## The problem
Write the data out again exactly, with no pictures.

## Raw data

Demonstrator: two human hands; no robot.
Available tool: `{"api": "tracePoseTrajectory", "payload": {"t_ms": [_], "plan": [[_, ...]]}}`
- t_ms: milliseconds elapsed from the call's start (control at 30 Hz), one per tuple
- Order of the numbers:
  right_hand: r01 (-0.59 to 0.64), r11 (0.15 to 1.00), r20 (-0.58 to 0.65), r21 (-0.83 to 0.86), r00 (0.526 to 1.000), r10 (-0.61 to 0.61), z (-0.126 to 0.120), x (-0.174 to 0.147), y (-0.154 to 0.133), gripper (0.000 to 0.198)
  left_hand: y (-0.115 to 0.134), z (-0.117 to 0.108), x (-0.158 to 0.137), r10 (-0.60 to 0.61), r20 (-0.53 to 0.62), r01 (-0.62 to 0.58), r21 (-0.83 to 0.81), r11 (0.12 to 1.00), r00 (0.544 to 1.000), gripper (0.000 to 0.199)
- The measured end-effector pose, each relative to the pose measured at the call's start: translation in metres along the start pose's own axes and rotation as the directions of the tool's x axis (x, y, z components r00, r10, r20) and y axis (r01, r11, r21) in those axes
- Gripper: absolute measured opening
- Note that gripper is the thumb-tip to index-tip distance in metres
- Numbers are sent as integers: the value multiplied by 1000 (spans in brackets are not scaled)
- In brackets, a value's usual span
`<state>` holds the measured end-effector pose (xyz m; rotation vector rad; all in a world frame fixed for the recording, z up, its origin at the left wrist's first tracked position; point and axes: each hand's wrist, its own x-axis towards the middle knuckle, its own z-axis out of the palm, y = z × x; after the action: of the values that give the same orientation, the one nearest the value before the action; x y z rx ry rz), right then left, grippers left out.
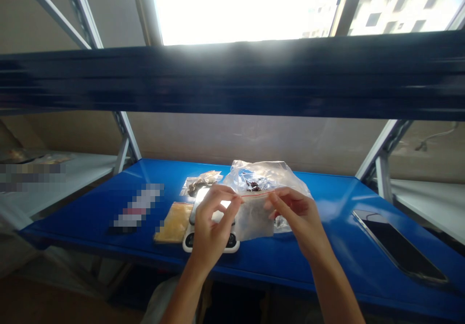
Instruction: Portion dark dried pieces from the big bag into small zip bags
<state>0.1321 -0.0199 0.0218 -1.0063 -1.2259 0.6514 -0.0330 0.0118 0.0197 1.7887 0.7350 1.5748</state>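
My left hand (212,222) and my right hand (296,212) hold a small clear zip bag (254,215) by its red-lined top edge, one hand pinching each end, above a blue shelf surface (327,261). Behind the small bag lies a larger crumpled clear plastic bag (261,176) with dark bits inside. Under my left hand sits a small white digital scale (191,241), partly hidden by the hand.
A flat tan packet (174,222) lies left of the scale, and another clear bag with brownish contents (201,181) lies behind it. A dark phone (397,244) rests at the right. A dark shelf beam (232,79) crosses overhead. Grey uprights stand at both sides.
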Motion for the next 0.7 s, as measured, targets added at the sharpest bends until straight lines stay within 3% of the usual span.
{"api": "tracePoseTrajectory", "payload": {"t_ms": [267, 500, 700], "plan": [[10, 1000, 76, 23, 997, -12, -2, -3, -3, 22, -4, 4, -3, 172, -62, -170, 34, 985, 983, 15], [-1, 1000, 63, -23, 998, 2, -5, -1, -1, 22, -12, 4, 2, 150, -66, -143, 99, 985, 986, 7], [35, 999, 95, -40, 995, -31, -2, -2, 3, 19, -11, 2, 2, 55, -68, -54, 15, 998, 996, 6]]}}
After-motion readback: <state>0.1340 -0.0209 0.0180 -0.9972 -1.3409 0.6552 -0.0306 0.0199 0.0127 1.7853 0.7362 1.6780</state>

## Reply
Demonstrator: two human hands; no robot.
Available tool: `{"api": "tracePoseTrajectory", "payload": {"t_ms": [_], "plan": [[_, ...]]}}`
- t_ms: milliseconds elapsed from the call's start (control at 30 Hz), one per tuple
- Order of the numbers:
  right_hand: r01 (-0.59 to 0.64), r11 (0.15 to 1.00), r20 (-0.58 to 0.65), r21 (-0.83 to 0.86), r00 (0.526 to 1.000), r10 (-0.61 to 0.61), z (-0.126 to 0.120), x (-0.174 to 0.147), y (-0.154 to 0.133), gripper (0.000 to 0.198)
  left_hand: y (-0.115 to 0.134), z (-0.117 to 0.108), x (-0.158 to 0.137), r10 (-0.60 to 0.61), r20 (-0.53 to 0.62), r01 (-0.62 to 0.58), r21 (-0.83 to 0.81), r11 (0.12 to 1.00), r00 (0.544 to 1.000), gripper (0.000 to 0.199)
- The measured end-effector pose, each relative to the pose measured at the call's start: translation in metres along the start pose's own axes and rotation as the directions of the tool's x axis (x, y, z components r00, r10, r20) and y axis (r01, r11, r21) in those axes
- Gripper: absolute measured opening
- Note that gripper is the thumb-tip to index-tip distance in metres
- Numbers are sent as integers: the value multiplied by 1000 (spans in brackets are not scaled)
- In brackets, a value's usual span
`<state>` holds the measured end-effector pose (xyz m; rotation vector rad; all in a world frame fixed for the recording, z up, its origin at the left wrist's first tracked position; point and axes: each hand's wrist, its own x-axis towards the middle knuckle, its own z-axis out of the palm, y = z × x; after the action: of the values that give the same orientation, the one nearest the value before the action; x y z rx ry rz), right then left, grippers left out.
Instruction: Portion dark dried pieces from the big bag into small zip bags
<state>0.1321 -0.0199 0.0218 -1.0063 -1.2259 0.6514 -0.0330 0.0118 0.0197 1.7887 0.7350 1.5748</state>
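My left hand (212,222) and my right hand (296,212) hold a small clear zip bag (254,215) by its red-lined top edge, one hand pinching each end, above a blue shelf surface (327,261). Behind the small bag lies a larger crumpled clear plastic bag (261,176) with dark bits inside. Under my left hand sits a small white digital scale (191,241), partly hidden by the hand.
A flat tan packet (174,222) lies left of the scale, and another clear bag with brownish contents (201,181) lies behind it. A dark phone (397,244) rests at the right. A dark shelf beam (232,79) crosses overhead. Grey uprights stand at both sides.
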Motion for the next 0.7 s, as measured, targets added at the sharpest bends until straight lines stay within 3% of the usual span.
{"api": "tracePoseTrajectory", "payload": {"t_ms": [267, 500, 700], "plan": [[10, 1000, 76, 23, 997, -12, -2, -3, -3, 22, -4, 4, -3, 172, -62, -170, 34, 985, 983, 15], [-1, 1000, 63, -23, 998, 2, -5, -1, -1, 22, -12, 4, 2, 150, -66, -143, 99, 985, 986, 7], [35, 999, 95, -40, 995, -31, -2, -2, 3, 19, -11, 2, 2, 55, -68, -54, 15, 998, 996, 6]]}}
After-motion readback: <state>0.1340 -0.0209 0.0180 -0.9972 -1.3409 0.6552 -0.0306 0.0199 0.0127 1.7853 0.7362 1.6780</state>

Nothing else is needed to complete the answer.